To be resilient, this new security paradigm has to be strictly coupled with innovative processor architectures such as the free and open RISC-V ISA. Introduced in 2011, the RISC-V ISA has rapidly grown in popularity and has now reached a level of maturity suitable for commercial applications. RISC-V promises to be a game-changer for security due to the openness and simplicity of its ISA. The ISA itself defines some security building blocks which include four well-defined privileged levels (rings), a set of physical memory protection mechanisms, and user-level interrupts extensions. The four privilege levels include: Machine mode (M-mode), Hypervisor mode (H-mode), Supervisor mode (S-mode), and User mode (U-mode). The combination of M and U modes is particularly suitable for resource-constrained embedded systems. To control access to physical memory-mapped resources, RISC-V specifies a state-of-the-art physical memory protection (PMP) unit. In addition, the “N” extension allows interrupt delegation to user mode from higher privilege levels. “N” extensions define a framework that can also be implemented in software – via trap-and-emulate – for processors that lack this extension.

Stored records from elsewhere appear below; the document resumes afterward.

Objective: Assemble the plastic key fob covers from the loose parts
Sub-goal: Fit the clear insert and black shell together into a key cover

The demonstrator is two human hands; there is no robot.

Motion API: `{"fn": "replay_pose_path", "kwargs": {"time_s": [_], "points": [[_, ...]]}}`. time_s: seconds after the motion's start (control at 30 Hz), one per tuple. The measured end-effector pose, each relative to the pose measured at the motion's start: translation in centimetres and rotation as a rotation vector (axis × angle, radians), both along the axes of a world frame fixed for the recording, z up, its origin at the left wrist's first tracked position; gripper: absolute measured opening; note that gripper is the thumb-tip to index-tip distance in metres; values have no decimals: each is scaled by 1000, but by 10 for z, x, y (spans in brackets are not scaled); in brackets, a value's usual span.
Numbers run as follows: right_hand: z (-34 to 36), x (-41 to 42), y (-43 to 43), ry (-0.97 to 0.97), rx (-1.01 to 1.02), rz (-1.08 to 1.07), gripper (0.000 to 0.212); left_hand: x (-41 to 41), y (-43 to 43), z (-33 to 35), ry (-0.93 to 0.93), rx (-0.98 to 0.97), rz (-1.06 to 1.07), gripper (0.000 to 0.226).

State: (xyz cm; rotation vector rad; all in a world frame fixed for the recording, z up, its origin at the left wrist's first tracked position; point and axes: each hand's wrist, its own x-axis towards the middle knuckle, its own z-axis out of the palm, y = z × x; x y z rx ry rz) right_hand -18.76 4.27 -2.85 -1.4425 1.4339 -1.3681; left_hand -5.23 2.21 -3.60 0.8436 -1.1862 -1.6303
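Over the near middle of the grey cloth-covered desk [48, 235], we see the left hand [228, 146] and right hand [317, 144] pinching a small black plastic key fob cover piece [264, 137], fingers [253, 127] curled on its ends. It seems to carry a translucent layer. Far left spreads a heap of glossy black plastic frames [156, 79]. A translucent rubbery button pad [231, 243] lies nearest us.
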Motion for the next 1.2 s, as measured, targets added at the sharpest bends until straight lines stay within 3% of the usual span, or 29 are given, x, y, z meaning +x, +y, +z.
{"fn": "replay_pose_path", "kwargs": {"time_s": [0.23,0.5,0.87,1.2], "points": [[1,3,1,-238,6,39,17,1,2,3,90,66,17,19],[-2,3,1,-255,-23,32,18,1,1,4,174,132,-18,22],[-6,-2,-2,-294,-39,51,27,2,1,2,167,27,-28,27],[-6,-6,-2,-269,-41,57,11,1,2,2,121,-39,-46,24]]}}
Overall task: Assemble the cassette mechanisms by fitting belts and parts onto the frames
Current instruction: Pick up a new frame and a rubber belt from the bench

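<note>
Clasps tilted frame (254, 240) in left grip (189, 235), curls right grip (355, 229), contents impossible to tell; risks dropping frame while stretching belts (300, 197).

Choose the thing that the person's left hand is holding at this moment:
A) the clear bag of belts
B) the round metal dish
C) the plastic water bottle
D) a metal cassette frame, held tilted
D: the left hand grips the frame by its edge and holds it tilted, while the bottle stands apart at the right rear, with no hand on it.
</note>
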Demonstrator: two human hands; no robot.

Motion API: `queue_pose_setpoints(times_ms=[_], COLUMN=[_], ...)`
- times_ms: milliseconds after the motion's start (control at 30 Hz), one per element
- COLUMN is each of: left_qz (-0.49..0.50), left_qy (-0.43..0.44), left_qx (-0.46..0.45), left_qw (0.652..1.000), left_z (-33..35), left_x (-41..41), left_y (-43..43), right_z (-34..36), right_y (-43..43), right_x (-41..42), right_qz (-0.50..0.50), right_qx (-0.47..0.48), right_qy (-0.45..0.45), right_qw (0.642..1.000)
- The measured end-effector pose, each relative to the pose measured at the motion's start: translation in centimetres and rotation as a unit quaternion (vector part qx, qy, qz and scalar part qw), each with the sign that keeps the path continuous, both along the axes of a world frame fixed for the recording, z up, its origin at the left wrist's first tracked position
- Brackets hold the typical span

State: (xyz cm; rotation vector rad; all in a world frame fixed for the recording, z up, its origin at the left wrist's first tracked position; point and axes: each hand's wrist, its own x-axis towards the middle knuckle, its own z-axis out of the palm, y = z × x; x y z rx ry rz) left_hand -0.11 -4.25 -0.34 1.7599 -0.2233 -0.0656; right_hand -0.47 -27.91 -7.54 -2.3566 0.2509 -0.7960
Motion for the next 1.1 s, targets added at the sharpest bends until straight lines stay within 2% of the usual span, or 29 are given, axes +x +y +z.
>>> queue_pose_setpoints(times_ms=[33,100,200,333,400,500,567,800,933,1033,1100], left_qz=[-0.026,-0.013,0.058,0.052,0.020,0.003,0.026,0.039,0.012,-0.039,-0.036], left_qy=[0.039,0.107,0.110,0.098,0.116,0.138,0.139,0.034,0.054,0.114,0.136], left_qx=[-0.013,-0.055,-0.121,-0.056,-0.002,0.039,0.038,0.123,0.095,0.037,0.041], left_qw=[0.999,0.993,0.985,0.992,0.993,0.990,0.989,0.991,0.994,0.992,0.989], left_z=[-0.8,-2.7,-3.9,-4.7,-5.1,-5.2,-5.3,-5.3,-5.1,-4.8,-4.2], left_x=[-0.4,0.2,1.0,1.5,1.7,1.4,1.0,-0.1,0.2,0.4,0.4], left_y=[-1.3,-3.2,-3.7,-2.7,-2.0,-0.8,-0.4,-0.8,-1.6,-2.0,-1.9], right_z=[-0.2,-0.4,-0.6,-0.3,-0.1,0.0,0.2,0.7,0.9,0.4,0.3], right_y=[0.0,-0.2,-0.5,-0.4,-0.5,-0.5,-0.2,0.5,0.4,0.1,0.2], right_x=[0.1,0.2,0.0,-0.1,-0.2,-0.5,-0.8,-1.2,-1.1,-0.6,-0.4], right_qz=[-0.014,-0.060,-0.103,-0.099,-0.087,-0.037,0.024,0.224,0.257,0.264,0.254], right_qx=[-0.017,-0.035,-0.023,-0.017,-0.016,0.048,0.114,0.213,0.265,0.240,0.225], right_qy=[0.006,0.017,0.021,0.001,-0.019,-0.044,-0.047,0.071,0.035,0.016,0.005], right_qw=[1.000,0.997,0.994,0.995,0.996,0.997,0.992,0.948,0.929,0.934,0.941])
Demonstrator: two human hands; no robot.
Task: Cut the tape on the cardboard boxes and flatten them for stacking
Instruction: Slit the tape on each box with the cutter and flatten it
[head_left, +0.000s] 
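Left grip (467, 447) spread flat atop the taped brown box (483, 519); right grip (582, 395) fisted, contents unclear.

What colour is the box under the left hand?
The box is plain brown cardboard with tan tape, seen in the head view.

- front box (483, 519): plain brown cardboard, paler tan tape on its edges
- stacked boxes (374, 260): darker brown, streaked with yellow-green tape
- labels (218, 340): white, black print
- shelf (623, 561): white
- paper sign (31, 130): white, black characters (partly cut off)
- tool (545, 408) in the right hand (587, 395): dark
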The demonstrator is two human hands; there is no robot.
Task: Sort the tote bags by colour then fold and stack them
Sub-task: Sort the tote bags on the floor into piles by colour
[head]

THE MULTIZONE TEE APPROACH
MultiZone Security is the first Trusted Execution Environment designed from the ground up to leverage the hardware “hooks” built into the standard RISC-V ISA [8]. MultiZone Security allows system designers to properly implement secure RISC-V applications without requiring specialized security skills or changes to the existing development processes. MultiZone software is available on GitHub under Apache license 2.0 – free for non-commercial use.
MultiZone Security segregates the various functional blocks into an unlimited number of physically separated “Zones”. With the Multizone Configurator, the system designer defines read / write / execute policies and maps various physical resources to each zone – RAM, ROM, I/O, interrupts. Resource assignment if fine-grained down to 4-byte. Zones can overlap resources although this is not considered a best practice and will be flagged by the configurator. Inter-zone communications are secured via the InterZone messenger, which uses no shared memory. MultiZone differs from legacy TEE technology in several ways: it doesn’t require custom hardware primitives – MultiZone works with any standard RISC-V core, it supports an unlimited number of equally secure zones – contrary to the antiquated TrustZone model of the two secure / non-secure worlds, and it doesn’t require changes in existing code – as it traps & emulates privileged instructions.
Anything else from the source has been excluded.